Emmett Louis “Bobo” Till was born in Chicago on July 25, 1941, to Louis and Mamie Till. Emmett would never know his father. In 1944, Louis was drafted into the U.S. Army and deployed out to Europe as a private. Three years later, Mamie received a letter from the “Department of Defense informing her, without a full explanation, that Louis was killed in Italy due to willful misconduct.” Along with the letter included Louis’ signet ring with the initials L.T. engraved into it. In 1955, Mamie gave the ring to her son, Emmett, before his summer trip to visit family living in Money, Mississippi.
The year before Emmett’s southbound departure from the 63rd Street station in Chicago, America had gone through some rather big reforms. In May 17th, 1954, “The Supreme Court orders public schools desegregated in Brown v. Board of Education. The watershed case overturns the separate-but-equal doctrine, which dated back to the 1896 decision in Plessy v. Ferguson.” Southern segregationists obviously oppose the new legislation and on July 11, 1954 in the sleepy rural town of Indianola, Mississippi, form the White Citizens Council, a supremacist organization that often used violent and intimidation tactics to keep segregation a reality in what is considered to be the cradle of confederacy.

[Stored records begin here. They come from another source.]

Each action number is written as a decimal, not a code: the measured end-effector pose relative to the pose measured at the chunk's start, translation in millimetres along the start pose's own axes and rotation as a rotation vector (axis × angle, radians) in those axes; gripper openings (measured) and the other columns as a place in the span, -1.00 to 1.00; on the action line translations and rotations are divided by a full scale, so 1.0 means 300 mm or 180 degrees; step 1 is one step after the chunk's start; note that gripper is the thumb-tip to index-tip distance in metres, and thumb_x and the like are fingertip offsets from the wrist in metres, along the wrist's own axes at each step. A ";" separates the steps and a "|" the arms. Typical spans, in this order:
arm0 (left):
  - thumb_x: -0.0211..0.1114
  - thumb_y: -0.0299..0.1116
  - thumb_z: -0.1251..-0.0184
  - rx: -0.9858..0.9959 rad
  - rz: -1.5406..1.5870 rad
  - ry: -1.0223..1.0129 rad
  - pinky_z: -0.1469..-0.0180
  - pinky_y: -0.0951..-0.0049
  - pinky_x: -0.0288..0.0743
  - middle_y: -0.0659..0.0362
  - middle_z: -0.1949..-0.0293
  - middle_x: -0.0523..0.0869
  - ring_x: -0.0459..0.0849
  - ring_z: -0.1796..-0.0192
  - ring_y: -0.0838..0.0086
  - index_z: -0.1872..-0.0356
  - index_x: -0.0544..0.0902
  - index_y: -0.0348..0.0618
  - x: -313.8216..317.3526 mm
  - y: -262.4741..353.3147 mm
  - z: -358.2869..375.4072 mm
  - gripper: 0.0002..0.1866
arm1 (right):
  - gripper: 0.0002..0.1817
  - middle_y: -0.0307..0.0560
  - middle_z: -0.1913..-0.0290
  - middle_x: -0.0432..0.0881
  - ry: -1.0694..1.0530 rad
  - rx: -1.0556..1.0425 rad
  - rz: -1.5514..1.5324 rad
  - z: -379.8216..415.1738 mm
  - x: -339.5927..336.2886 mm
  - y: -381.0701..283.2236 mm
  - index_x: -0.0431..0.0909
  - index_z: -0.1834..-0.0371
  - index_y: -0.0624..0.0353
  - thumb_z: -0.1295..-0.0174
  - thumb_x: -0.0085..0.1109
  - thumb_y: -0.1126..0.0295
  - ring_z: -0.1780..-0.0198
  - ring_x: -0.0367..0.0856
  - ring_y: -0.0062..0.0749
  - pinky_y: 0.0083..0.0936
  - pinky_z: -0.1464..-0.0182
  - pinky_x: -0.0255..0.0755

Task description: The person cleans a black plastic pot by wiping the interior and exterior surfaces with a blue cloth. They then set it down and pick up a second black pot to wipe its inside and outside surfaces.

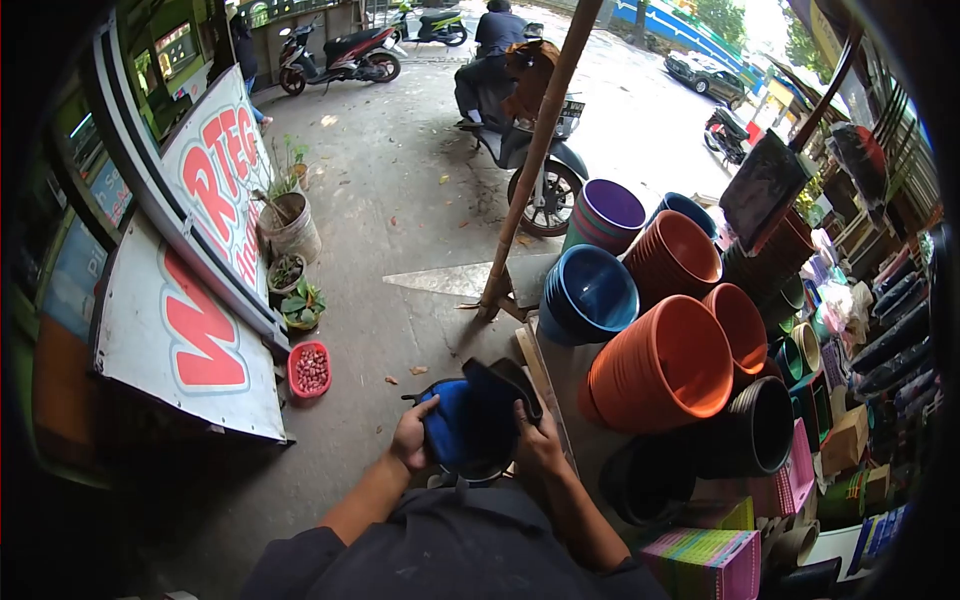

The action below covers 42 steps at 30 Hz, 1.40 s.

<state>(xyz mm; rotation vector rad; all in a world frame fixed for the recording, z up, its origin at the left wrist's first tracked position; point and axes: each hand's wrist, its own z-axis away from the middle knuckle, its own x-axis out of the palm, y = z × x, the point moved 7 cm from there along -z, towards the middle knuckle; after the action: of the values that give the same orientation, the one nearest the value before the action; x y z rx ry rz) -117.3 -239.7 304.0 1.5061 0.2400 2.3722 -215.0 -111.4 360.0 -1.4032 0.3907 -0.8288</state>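
Both hands on blue pot [468,425], chest-high over the floor: left hand [411,434] grips its left side, right hand [537,440] clamps the dark rim (black outside, blue inside). Orange pots [662,368] stacked right.

I saw soft, even daylight coming from the open street [640,110] at the top, where the pavement washed out pale. Shadows were weak under the roofed stall. The fisheye lens bent straight lines hard, and black vignetting closed in on the corners. Focus was fair, slightly soft toward the edges.
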 end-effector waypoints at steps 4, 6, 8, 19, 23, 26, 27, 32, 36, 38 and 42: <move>-0.20 -0.01 -0.59 -0.0045 0.0222 -0.0260 -0.46 0.06 0.25 -0.11 -0.35 0.48 0.48 -0.36 0.06 -0.41 0.32 -0.29 0.004 -0.017 -0.012 -0.39 | -0.28 0.23 -0.54 0.15 0.0049 -0.1675 0.2077 0.036 0.054 -0.077 0.05 -0.56 0.27 -0.32 0.06 0.49 -0.59 0.06 -0.02 -0.27 -0.56 -0.09; -0.24 0.08 -0.60 0.0155 0.0416 -0.0285 -0.42 0.04 0.32 -0.10 -0.31 0.51 0.51 -0.33 0.07 -0.38 0.36 -0.28 -0.006 -0.018 -0.032 -0.35 | -0.15 0.13 -0.57 0.10 -0.0522 -0.1539 0.3789 0.063 0.152 -0.005 0.05 -0.57 0.19 -0.17 0.15 0.42 -0.61 -0.01 -0.02 -0.17 -0.57 -0.12; -0.26 0.12 -0.60 0.0161 0.0248 -0.0248 -0.40 0.04 0.35 -0.09 -0.27 0.54 0.53 -0.31 0.10 -0.37 0.36 -0.26 0.005 -0.021 -0.028 -0.33 | -0.07 0.03 -0.62 0.00 -0.0873 -0.1450 0.4218 0.075 0.196 0.093 0.02 -0.59 0.16 -0.10 0.19 0.31 -0.63 -0.07 -0.09 -0.12 -0.57 -0.15; 0.11 -0.05 -0.54 0.0075 -0.0197 0.0126 -0.11 0.28 0.58 0.14 0.05 0.67 0.68 0.00 0.39 0.06 0.59 -0.09 -0.072 -0.082 -0.041 -0.68 | -0.14 0.25 -0.61 -0.10 -0.1225 -0.1155 0.3401 0.099 0.237 0.169 -0.03 -0.57 0.32 -0.39 -0.16 -0.08 -0.65 -0.27 0.02 -0.11 -0.58 -0.41; 0.04 0.03 -0.56 0.0083 -0.0234 0.0352 -0.13 0.26 0.59 0.08 0.00 0.67 0.70 -0.02 0.33 -0.03 0.57 -0.14 -0.159 -0.121 -0.068 -0.57 | -0.17 0.30 -0.59 -0.05 -0.1159 -0.1221 0.3337 0.110 0.240 0.189 0.05 -0.55 0.31 -0.37 -0.04 -0.04 -0.64 -0.20 0.05 -0.10 -0.58 -0.31; -0.07 0.13 -0.57 0.0135 -0.0014 0.0189 -0.17 0.25 0.57 0.01 -0.06 0.66 0.69 -0.08 0.27 -0.17 0.50 -0.20 -0.087 -0.121 -0.023 -0.43 | -0.28 0.25 -0.33 0.40 -0.0157 -0.1419 0.2685 0.104 0.174 0.153 0.30 -0.44 0.26 -0.23 0.31 0.26 -0.36 0.38 0.06 -0.11 -0.36 0.25; -0.13 0.16 -0.57 0.0178 -0.0049 0.0222 -0.18 0.23 0.57 -0.01 -0.09 0.65 0.68 -0.10 0.25 -0.23 0.47 -0.21 -0.082 -0.122 -0.012 -0.39 | -0.33 0.19 -0.19 0.46 -0.0035 -0.1317 0.2840 0.114 0.173 0.124 0.35 -0.40 0.25 -0.22 0.31 0.29 -0.20 0.46 0.01 -0.13 -0.25 0.33; -0.19 0.15 -0.59 -0.0047 -0.0273 -0.0084 -0.13 0.24 0.62 0.02 -0.08 0.67 0.70 -0.08 0.28 -0.29 0.45 -0.18 -0.108 -0.140 0.000 -0.38 | -0.41 0.04 0.10 0.50 -0.0278 -0.0544 0.1761 0.059 0.106 0.153 0.47 -0.33 0.11 -0.17 0.34 0.35 0.12 0.53 -0.08 -0.20 0.01 0.45; -0.24 0.10 -0.62 -0.0318 -0.0371 -0.0153 -0.19 0.32 0.57 0.03 -0.11 0.67 0.70 -0.10 0.32 -0.28 0.45 -0.24 -0.116 -0.147 0.019 -0.39 | -0.46 0.00 0.08 0.51 -0.0185 -0.1249 0.3075 0.017 0.095 0.085 0.62 -0.14 -0.08 0.00 0.46 0.35 0.08 0.53 -0.09 -0.25 0.03 0.43; -0.21 0.06 -0.62 -0.0348 -0.0310 -0.0125 -0.16 0.35 0.59 0.05 -0.07 0.69 0.71 -0.07 0.35 -0.26 0.48 -0.25 -0.128 -0.143 0.023 -0.41 | -0.58 -0.01 0.02 0.52 0.0044 -0.1795 0.3150 0.021 0.091 0.028 0.65 0.02 -0.05 0.02 0.48 0.34 0.04 0.54 -0.08 -0.23 -0.06 0.36; -0.15 0.05 -0.62 -0.0493 -0.0432 -0.0200 -0.13 0.43 0.60 0.11 0.00 0.73 0.72 -0.02 0.42 -0.23 0.51 -0.27 -0.162 -0.149 0.032 -0.43 | -0.69 -0.13 0.12 0.62 -0.0222 -0.1647 0.2623 -0.001 0.081 0.019 0.63 0.15 0.06 0.00 0.45 0.45 -0.01 0.57 -0.20 -0.29 -0.15 0.26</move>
<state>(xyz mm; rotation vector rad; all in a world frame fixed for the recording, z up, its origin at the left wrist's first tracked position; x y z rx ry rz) -81.6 -215.6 253.0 1.4420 0.1355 2.1809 -197.5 -129.1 359.9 -1.5374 1.0912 0.0095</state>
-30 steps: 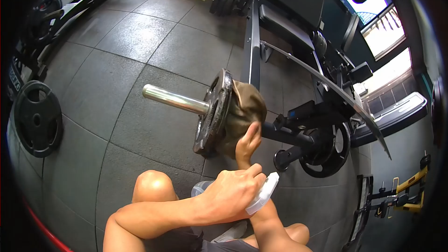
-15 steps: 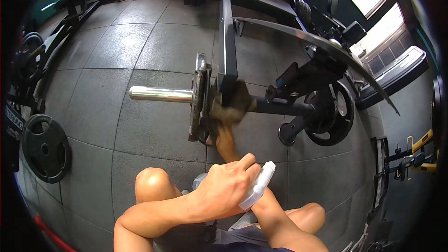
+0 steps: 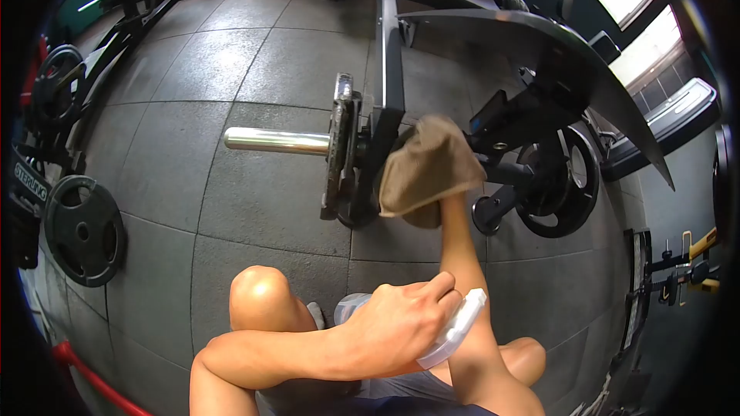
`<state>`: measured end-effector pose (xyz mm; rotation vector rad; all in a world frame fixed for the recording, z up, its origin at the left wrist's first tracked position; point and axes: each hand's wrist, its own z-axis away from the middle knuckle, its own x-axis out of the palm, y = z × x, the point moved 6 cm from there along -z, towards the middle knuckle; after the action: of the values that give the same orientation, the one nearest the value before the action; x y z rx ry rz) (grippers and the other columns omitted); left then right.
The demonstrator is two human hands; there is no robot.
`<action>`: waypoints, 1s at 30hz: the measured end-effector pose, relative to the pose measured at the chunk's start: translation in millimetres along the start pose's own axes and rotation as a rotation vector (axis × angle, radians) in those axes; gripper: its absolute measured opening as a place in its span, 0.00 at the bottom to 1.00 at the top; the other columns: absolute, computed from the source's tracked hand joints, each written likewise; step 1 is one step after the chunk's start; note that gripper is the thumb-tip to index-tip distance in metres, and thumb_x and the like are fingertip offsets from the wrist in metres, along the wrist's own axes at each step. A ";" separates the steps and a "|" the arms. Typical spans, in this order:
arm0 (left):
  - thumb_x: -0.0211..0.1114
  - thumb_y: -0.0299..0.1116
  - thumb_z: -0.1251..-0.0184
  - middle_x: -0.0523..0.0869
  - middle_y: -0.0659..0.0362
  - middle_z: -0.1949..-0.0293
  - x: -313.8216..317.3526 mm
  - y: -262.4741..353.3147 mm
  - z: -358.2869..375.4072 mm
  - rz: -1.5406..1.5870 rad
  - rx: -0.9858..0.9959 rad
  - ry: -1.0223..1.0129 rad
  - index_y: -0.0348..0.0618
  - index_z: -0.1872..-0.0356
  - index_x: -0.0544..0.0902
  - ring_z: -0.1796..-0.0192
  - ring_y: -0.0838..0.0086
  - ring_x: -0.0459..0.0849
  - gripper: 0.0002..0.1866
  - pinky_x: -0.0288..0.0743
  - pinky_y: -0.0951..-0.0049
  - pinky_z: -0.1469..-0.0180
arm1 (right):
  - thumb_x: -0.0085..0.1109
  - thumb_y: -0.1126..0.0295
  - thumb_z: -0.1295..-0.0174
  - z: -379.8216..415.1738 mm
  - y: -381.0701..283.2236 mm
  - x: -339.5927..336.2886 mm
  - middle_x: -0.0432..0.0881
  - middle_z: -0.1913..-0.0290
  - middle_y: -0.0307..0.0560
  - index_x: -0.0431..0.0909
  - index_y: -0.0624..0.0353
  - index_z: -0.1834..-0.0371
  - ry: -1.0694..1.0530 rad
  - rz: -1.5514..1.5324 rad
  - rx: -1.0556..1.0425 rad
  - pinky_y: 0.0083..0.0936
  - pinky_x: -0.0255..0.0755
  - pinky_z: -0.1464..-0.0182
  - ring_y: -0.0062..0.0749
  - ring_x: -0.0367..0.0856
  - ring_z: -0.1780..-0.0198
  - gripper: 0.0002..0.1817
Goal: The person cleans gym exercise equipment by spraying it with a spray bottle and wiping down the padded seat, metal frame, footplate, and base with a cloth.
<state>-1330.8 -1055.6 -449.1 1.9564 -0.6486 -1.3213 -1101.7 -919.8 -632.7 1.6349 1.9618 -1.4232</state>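
Note:
My left hand (image 3: 401, 322) is closed around a spray bottle (image 3: 456, 330). The white spray head sticks out on the right of the fist, and part of the clear body shows behind the wrist. My right arm reaches forward, with my right hand (image 3: 453, 209) mostly covered by the brown cloth (image 3: 432, 165) it grips. That cloth lies against the lower frame of a black gym machine (image 3: 391, 69), just right of the weight plates (image 3: 339, 146) on a shiny metal bar (image 3: 274, 141). Hidden under the cloth are the fingers of this hand.
A large weight plate (image 3: 83, 231) leans on a rack at the left. More plates (image 3: 563, 181) hang on the machine's far side, below a curved dark panel (image 3: 539, 42). A padded bench (image 3: 663, 134) stands at the right. My bent knee (image 3: 260, 296) is close in front.
My right hand and the cloth have moved right, from beside the weight plates to the machine's lower frame. The left hand with the spray bottle stays much the same while the view shifts slightly.

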 end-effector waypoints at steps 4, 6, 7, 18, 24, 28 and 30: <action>0.75 0.27 0.57 0.74 0.52 0.61 -0.3 0.4 -1.1 -0.037 0.008 -0.009 0.36 0.60 0.74 0.62 0.59 0.84 0.22 0.81 0.62 0.70 | 0.62 0.57 0.41 -2.2 -2.6 40.4 0.74 0.36 0.61 0.74 0.59 0.36 -0.042 0.089 -0.046 0.49 0.60 0.29 0.56 0.70 0.32 0.30; 0.74 0.33 0.47 0.77 0.55 0.63 0.3 -1.0 -1.0 -0.061 0.012 0.075 0.37 0.61 0.79 0.69 0.62 0.84 0.16 0.79 0.65 0.73 | 0.61 0.57 0.40 2.0 -5.2 41.9 0.75 0.37 0.61 0.74 0.60 0.36 0.011 0.147 -0.163 0.50 0.59 0.29 0.56 0.70 0.33 0.30; 0.73 0.36 0.42 0.79 0.56 0.64 -0.7 -2.0 -1.4 -0.069 0.014 0.116 0.38 0.62 0.81 0.72 0.63 0.84 0.14 0.78 0.66 0.75 | 0.61 0.57 0.39 5.8 -3.1 40.7 0.76 0.38 0.61 0.74 0.60 0.36 0.052 0.192 -0.257 0.51 0.58 0.29 0.56 0.70 0.33 0.29; 0.70 0.24 0.48 0.82 0.53 0.72 -19.1 1.7 -5.8 -0.060 -0.063 0.213 0.36 0.71 0.82 0.72 0.61 0.82 0.06 0.76 0.67 0.72 | 0.58 0.62 0.36 59.0 95.4 -29.4 0.79 0.43 0.53 0.74 0.60 0.38 0.622 -0.393 0.135 0.36 0.69 0.35 0.44 0.77 0.40 0.24; 0.71 0.25 0.48 0.83 0.53 0.71 -12.6 1.1 -15.8 -0.062 -0.025 0.201 0.35 0.70 0.83 0.73 0.61 0.83 0.07 0.77 0.67 0.72 | 0.46 0.56 0.24 24.9 199.9 -121.2 0.72 0.31 0.54 0.70 0.61 0.32 0.484 -0.008 0.654 0.37 0.62 0.29 0.45 0.68 0.30 0.25; 0.71 0.24 0.47 0.82 0.53 0.72 -0.8 1.2 -30.1 -0.075 -0.016 0.157 0.35 0.70 0.83 0.72 0.61 0.83 0.06 0.78 0.67 0.72 | 0.47 0.60 0.27 51.6 185.5 -116.2 0.66 0.28 0.60 0.70 0.58 0.31 0.815 -0.131 0.461 0.42 0.53 0.25 0.52 0.60 0.25 0.24; 0.71 0.24 0.47 0.82 0.52 0.71 3.1 0.4 -35.9 -0.087 -0.062 0.154 0.35 0.71 0.83 0.72 0.60 0.83 0.05 0.78 0.67 0.71 | 0.48 0.62 0.28 40.2 171.0 -141.3 0.75 0.36 0.58 0.74 0.63 0.36 0.816 0.112 0.244 0.45 0.58 0.28 0.57 0.68 0.31 0.23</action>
<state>-1296.3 -1048.8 -441.6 2.0317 -0.4482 -1.2124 -922.1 -1055.4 -646.4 2.7080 2.0397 -1.0635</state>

On August 20th, 1955, Emmett Till arrives at the home of his uncle Moses Wright. Moses, a sharecropper, is able to secure his fourteen year old nephew a job picking cotton in the hot Mississippi sun. Four days later, after putting in a long day at his summer job, Emmett joins a group of teenagers at “Bryant’s Grocery and Meat Market for refreshments.” Waiting to purchase some bubble gum, Emmett is the last in his group to check out. Among the teenagers who would later testify remember hearing young Emmett tell Carolyn Bryant (the wife of the store owner) “bye baby.” Some of Emmett’s friends were shocked to hear him “talk fresh” with a white woman, but none of them thought anything horrible would come of it.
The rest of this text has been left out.